(Source data)
↓↓↓
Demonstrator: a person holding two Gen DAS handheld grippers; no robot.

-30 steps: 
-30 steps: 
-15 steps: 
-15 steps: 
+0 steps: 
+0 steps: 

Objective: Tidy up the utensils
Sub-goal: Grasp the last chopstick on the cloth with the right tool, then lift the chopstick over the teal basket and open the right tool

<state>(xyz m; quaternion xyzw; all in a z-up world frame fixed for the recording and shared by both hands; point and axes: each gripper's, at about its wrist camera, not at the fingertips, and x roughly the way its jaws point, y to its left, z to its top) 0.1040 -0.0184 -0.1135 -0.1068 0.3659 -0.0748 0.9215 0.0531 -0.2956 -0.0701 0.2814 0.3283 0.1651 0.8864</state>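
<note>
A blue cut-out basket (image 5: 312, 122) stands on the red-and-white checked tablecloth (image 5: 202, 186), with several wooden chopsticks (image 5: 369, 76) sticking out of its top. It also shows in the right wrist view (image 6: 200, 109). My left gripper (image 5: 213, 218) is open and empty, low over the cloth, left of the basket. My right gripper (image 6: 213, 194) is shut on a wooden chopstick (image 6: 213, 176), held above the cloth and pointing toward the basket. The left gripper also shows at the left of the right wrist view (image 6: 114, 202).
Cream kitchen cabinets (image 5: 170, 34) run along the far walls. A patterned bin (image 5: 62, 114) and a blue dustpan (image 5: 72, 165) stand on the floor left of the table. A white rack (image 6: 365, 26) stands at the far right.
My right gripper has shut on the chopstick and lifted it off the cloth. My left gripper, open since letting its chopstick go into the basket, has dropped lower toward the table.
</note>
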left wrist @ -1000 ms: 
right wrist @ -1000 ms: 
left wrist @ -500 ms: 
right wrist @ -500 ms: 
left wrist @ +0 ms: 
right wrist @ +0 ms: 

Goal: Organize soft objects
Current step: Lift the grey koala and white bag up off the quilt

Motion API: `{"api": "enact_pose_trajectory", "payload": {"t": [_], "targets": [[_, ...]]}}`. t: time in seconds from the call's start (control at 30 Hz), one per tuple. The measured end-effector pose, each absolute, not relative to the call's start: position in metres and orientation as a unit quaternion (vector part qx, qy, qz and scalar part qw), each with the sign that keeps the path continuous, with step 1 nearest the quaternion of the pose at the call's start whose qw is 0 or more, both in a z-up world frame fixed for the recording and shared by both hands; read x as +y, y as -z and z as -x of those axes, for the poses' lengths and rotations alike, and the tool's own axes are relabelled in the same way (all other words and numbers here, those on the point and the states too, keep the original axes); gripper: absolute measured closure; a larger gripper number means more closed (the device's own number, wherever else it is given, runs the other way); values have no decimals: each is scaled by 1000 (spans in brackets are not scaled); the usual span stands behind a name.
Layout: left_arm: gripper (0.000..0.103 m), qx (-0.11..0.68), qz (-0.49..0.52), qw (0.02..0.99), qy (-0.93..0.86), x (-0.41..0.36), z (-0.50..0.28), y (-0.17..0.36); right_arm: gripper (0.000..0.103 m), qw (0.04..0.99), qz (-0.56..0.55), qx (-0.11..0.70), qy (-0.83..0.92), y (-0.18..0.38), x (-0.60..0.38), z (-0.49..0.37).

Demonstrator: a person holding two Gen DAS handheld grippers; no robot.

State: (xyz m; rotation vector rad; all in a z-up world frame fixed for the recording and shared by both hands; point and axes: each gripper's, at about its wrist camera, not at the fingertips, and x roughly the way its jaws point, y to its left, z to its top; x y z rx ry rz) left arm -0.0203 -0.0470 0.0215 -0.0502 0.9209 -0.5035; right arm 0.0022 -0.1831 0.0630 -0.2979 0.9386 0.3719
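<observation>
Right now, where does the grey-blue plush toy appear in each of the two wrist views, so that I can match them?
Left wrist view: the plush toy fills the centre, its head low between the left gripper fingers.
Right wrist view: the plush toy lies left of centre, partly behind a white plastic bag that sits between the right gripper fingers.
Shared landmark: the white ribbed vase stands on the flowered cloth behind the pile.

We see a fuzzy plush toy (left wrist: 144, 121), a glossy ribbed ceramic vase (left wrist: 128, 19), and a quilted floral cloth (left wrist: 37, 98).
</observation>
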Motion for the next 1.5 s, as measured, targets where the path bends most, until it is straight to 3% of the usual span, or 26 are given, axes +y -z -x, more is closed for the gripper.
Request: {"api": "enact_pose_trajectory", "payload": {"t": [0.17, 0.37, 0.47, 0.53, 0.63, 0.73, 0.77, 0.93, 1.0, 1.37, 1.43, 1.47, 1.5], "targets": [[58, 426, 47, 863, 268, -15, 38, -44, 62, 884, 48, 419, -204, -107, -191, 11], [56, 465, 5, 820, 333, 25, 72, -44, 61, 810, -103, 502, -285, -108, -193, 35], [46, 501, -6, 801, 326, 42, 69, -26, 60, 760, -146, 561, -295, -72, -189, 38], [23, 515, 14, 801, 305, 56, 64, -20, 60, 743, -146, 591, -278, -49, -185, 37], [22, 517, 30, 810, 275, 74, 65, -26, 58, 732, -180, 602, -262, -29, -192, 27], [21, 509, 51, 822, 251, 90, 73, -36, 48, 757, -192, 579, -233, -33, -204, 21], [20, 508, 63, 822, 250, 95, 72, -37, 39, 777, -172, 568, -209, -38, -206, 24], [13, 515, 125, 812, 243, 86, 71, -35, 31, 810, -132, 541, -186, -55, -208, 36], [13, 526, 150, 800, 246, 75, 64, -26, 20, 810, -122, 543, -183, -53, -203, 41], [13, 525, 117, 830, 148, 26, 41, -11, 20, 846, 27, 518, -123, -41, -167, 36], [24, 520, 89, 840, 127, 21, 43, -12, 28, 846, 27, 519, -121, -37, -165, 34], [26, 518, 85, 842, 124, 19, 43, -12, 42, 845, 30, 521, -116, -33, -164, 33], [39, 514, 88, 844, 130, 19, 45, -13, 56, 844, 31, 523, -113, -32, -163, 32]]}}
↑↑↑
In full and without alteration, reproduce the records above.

Demonstrator: a person holding two Gen DAS handheld grippers; no robot.

-30 steps: 
-30 steps: 
-15 steps: 
-15 steps: 
+0 steps: 
+0 steps: 

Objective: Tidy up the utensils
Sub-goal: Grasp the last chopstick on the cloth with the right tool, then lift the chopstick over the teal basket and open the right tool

<state>(xyz m; quaternion xyzw; all in a z-up world frame fixed for the recording and shared by both hands; point and axes: each gripper's, at about its wrist camera, not at the fingertips, and x roughly the way its jaws point, y to its left, z to its top) 0.1040 -0.0184 -0.1135 -0.1068 0.3659 -0.0748 0.9215 0.0531 -0.2956 -0.0701 0.2814 0.3283 0.1651 0.8864</state>
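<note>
A blue cut-out basket (image 5: 312, 122) stands on the red-and-white checked tablecloth (image 5: 202, 186), with several wooden chopsticks (image 5: 369, 76) sticking out of its top. It also shows in the right wrist view (image 6: 200, 109). My left gripper (image 5: 213, 218) is open and empty, low over the cloth, left of the basket. My right gripper (image 6: 213, 194) is shut on a wooden chopstick (image 6: 213, 176), held above the cloth and pointing toward the basket. The left gripper also shows at the left of the right wrist view (image 6: 114, 202).
Cream kitchen cabinets (image 5: 170, 34) run along the far walls. A patterned bin (image 5: 62, 114) and a blue dustpan (image 5: 72, 165) stand on the floor left of the table. A white rack (image 6: 365, 26) stands at the far right.
My right gripper has shut on the chopstick and lifted it off the cloth. My left gripper, open since letting its chopstick go into the basket, has dropped lower toward the table.
</note>
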left wrist @ -1000 ms: 
right wrist @ -1000 ms: 
left wrist @ -500 ms: 
right wrist @ -500 ms: 
left wrist @ +0 ms: 
right wrist @ +0 ms: 

Goal: Organize soft objects
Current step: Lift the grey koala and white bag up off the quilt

Motion API: `{"api": "enact_pose_trajectory", "payload": {"t": [_], "targets": [[_, ...]]}}`. t: time in seconds from the call's start (control at 30 Hz), one per tuple. The measured end-effector pose, each absolute, not relative to the call's start: position in metres and orientation as a unit quaternion (vector part qx, qy, qz and scalar part qw), each with the sign that keeps the path continuous, with step 1 nearest the quaternion of the pose at the call's start whose qw is 0 or more, both in a z-up world frame fixed for the recording and shared by both hands; read x as +y, y as -z and z as -x of those axes, for the poses' lengths and rotations alike, and the tool's own axes are relabelled in the same way (all other words and numbers here, those on the point and the states too, keep the original axes); gripper: absolute measured closure; a larger gripper number means more closed (the device's own number, wherever else it is given, runs the other way); values have no decimals: each is scaled by 1000 (spans in brackets are not scaled); the usual span stands behind a name.
Layout: left_arm: gripper (0.000..0.103 m), qx (-0.11..0.68), qz (-0.49..0.52), qw (0.02..0.99), qy (-0.93..0.86), x (-0.41..0.36), z (-0.50..0.28), y (-0.17..0.36); right_arm: gripper (0.000..0.103 m), qw (0.04..0.99), qz (-0.56..0.55), qx (-0.11..0.70), qy (-0.83..0.92), y (-0.18..0.38), x (-0.60..0.38), z (-0.49..0.37).

Demonstrator: a person holding two Gen DAS handheld grippers; no robot.

State: (xyz m; rotation vector rad; all in a z-up world frame fixed for the recording and shared by both hands; point and axes: each gripper's, at about its wrist camera, not at the fingertips, and x roughly the way its jaws point, y to its left, z to its top; x y z rx ry rz) left arm -0.0203 -0.0470 0.0215 -0.0502 0.9209 -0.5035; right arm 0.0022 -0.1831 0.0630 -0.2979 0.9386 0.3719
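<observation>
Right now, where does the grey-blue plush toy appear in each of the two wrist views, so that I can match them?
Left wrist view: the plush toy fills the centre, its head low between the left gripper fingers.
Right wrist view: the plush toy lies left of centre, partly behind a white plastic bag that sits between the right gripper fingers.
Shared landmark: the white ribbed vase stands on the flowered cloth behind the pile.

We see a fuzzy plush toy (left wrist: 144, 121), a glossy ribbed ceramic vase (left wrist: 128, 19), and a quilted floral cloth (left wrist: 37, 98).
</observation>
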Motion for the next 1.5 s, as measured, targets where the path bends most, until it is straight to 3% of the usual span, or 26 are given, axes +y -z -x, more is closed for the gripper.
Request: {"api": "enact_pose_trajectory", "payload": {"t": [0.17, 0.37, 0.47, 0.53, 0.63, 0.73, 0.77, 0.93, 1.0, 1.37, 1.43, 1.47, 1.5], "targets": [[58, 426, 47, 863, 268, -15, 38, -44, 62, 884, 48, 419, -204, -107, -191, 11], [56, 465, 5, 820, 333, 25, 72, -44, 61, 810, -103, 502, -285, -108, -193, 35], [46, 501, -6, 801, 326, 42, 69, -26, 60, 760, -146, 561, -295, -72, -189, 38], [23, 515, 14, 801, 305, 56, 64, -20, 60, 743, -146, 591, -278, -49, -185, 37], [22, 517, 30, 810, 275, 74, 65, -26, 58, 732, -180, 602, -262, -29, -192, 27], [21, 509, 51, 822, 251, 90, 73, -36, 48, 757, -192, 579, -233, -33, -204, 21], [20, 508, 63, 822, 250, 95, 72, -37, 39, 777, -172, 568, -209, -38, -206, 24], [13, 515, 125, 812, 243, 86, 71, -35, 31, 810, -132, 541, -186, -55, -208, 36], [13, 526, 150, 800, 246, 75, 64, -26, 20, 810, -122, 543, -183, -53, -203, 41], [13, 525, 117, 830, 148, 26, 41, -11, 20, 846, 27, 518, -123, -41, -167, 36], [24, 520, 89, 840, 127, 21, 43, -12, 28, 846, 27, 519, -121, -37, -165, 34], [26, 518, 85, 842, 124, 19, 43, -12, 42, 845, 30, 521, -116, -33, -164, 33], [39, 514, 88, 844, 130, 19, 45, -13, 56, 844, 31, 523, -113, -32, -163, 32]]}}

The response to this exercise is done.